Cuando en las facultades nos enseñaron a practicar el oficio del periodismo con honestidad, se nos mostraba como ejemplo a Kapuscinski y a Alex Grijelmo. Con el primero te dabas contra la pared al llegar a una redacción, porque sus enseñanzas funcionaban muy bien para imprimir en un póster que quedaría muy motivador en la redacción o impreso en una taza. Con Grijelmo aprendimos a escribir. Como manual a consultar siempre será el mejor. Pero solo la calle y la moqueta de la redacción nos enseñan la mayor de las enseñanzas: solo el paso del tiempo nos demuestra la suerte que tuvimos de trabajar al lado de aquellos profesionales que nos enseñaron a escribir, a preguntar y a sobrevivir en este oficio con decálogos no escritos.
Sobre el estilo de Fernando Ónega no se nos instruyó en la facultad. Los hubo afortunados que pudieron aprender a su lado de la mejor forma posible, que es aquella que no se nota. El resto lo hicimos al escucharle cada mañana a las 7:20 h. De cada minuto y medio de esa comunicación brotó una palabra, hoy mal vista: independencia.
Los críticos, que están en todas partes, y que deben estarlo también, le tacharían de traicionar su propia ideología. ¿Qué mayor ideología existe que la de no traicionar a la verdad? Busquen analistas que hayan iniciado su carrera en el diario del Movimiento Arriba, que fueran columnistas de Pueblo, director de informativos de la Cadena Ser y de la Cadena Cope, director general de Onda Cero, TVE y Telecinco.
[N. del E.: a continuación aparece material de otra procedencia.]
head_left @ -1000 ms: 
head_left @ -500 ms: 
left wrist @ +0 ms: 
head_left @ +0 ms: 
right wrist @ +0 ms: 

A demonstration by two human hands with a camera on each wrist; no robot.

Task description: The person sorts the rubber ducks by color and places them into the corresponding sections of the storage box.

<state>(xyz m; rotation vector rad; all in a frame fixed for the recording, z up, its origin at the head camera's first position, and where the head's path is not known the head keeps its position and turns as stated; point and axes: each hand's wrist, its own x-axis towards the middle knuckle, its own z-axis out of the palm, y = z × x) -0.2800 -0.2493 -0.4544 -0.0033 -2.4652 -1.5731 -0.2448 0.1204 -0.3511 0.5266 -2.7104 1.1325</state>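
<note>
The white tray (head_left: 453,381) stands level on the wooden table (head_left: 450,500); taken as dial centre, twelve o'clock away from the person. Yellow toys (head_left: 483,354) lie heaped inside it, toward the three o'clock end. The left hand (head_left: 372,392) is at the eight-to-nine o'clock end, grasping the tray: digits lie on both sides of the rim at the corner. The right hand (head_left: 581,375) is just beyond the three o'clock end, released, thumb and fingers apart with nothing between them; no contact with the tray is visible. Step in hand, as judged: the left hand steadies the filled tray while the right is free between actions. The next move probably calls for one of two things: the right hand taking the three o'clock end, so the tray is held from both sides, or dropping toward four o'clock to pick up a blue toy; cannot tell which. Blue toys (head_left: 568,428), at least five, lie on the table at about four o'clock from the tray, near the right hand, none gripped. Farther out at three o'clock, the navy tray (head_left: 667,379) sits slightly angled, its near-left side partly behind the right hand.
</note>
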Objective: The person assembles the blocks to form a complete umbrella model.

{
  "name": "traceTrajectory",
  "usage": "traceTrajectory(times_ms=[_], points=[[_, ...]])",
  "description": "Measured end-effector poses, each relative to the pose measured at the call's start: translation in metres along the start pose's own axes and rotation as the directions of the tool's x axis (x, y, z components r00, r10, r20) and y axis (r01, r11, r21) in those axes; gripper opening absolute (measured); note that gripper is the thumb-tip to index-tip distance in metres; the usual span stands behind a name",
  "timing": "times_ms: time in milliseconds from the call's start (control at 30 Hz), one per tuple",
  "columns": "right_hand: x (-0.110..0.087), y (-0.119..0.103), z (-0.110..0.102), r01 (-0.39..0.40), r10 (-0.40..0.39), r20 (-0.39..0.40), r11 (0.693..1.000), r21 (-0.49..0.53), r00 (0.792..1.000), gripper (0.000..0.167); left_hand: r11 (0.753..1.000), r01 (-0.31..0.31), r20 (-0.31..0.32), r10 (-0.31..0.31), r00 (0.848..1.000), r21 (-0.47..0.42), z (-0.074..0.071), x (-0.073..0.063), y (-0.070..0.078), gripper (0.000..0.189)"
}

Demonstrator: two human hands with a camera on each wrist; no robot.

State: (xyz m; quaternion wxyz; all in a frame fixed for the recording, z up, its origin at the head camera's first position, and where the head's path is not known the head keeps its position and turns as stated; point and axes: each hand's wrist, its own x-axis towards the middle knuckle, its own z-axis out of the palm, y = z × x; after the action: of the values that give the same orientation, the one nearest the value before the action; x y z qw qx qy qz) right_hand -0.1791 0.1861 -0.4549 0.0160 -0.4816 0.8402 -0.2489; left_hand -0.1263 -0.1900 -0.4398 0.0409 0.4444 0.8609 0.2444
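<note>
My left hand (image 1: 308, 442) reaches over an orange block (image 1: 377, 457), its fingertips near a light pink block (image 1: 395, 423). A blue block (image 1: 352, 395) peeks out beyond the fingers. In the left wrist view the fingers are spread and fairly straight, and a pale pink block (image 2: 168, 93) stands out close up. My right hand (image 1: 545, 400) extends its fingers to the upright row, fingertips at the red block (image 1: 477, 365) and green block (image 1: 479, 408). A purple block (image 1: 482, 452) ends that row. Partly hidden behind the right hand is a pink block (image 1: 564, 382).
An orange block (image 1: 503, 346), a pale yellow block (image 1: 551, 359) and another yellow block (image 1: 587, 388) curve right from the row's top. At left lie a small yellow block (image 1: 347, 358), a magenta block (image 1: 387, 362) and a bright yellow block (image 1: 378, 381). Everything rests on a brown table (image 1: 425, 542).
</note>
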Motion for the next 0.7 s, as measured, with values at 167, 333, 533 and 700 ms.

Hoy a ese tertuliano se le llama moderadito. Fernando Ónega no era ni facha ni indepe, ni de derechas ni de izquierdas. Simplemente, era periodista.
No es casualidad que Adolfo Suárez se interesara por su valía para que se convirtiera en la voz escrita de sus palabras. Pero la clave del asesor entonces no era la de emocionar, ni crispar, y mucho menos el ya tan manido término polarizar. Entonces, la sociedad civil buscaba hechos. La clase política ansiaba transmitir credibilidad para lograrlos. El 13 de junio de 1977, Adolfo Suárez tenía una gran aspiración: que la gente le creyera. Los servicios del Gobierno habían observado un problema de credibilidad en el presidente, y este debía convencer a través del lema “UCD cumple” que ayudaría a levantar una Constitución acordada por todos. Adolfo Suárez confía en ese periodista del diario Arriba, quizás movido por la honestidad verbal del periodista que confiesa en el pódcast de la APM Maestros del Periodismo que empezó entrevistando a sus profesores, no sabe si por motivaciones periodísticas o para aprobar. Él sospechaba de lo segundo. Todos los demás nos orientamos a pensar en la primera hipótesis.
De esa honestidad brota el discurso “Puedo prometer y prometo”. Pero también otros tantos discursos de los que surgen sinónimos de reparación civil que brillan hoy por su deleite nostálgico democrático. Sirva como ejemplo el escrito en 1976, en el que pide realismo político: “vamos a quitarle dramatismo a nuestra política: vamos a elevar a la categoría política de normal lo que a nivel de calle es simplemente normal”.
Le confiesa el colaborador de Suárez Aurelio Delgado a Fernando Ónega, explicado en su libro Puedo prometer y prometo, que él aporta la ingenuidad que no había en el aparato administrativo del Estado. Quizás no supo encontrar la palabra que hoy calificaríamos como la mencionada en el anterior extracto elegido: normalidad. En un encuentro que esta cronista mantuvo con el periodista en julio de 2021, le explicó que, en calidad de director de prensa y portavoz de la Presidencia del Gobierno, había que contar todos los días que no hacía falta ninguna estrategia. Tan solo que la gente supiera lo que estaba pasando y que fuera testigo. En su editorial El Péndulo del diario Arriba renegaba de los pactos secretos. Hoy, sin embargo, conocemos las migas de esas alianzas. Y quizás nunca el verdadero trasfondo de estas.
Entendido el consenso como normalidad, más que como necesidad, este término formó parte del argumentario de Adolfo Suárez. Y, por tanto, o en connivencia con el presidente, del propio de Fernando Ónega. Ambos entendieron que, aunque el contenido de la memoria varía de un sujeto a otro, existe una memoria dominante que solo se encuentra en el poder de los medios de comunicación. A nosotros nos lo enseñaron en la facultad como Cuarto Poder. Fernando Ónega nos lo matizó de forma diaria con una virtud necesaria: ser uno mismo. Sin barnices.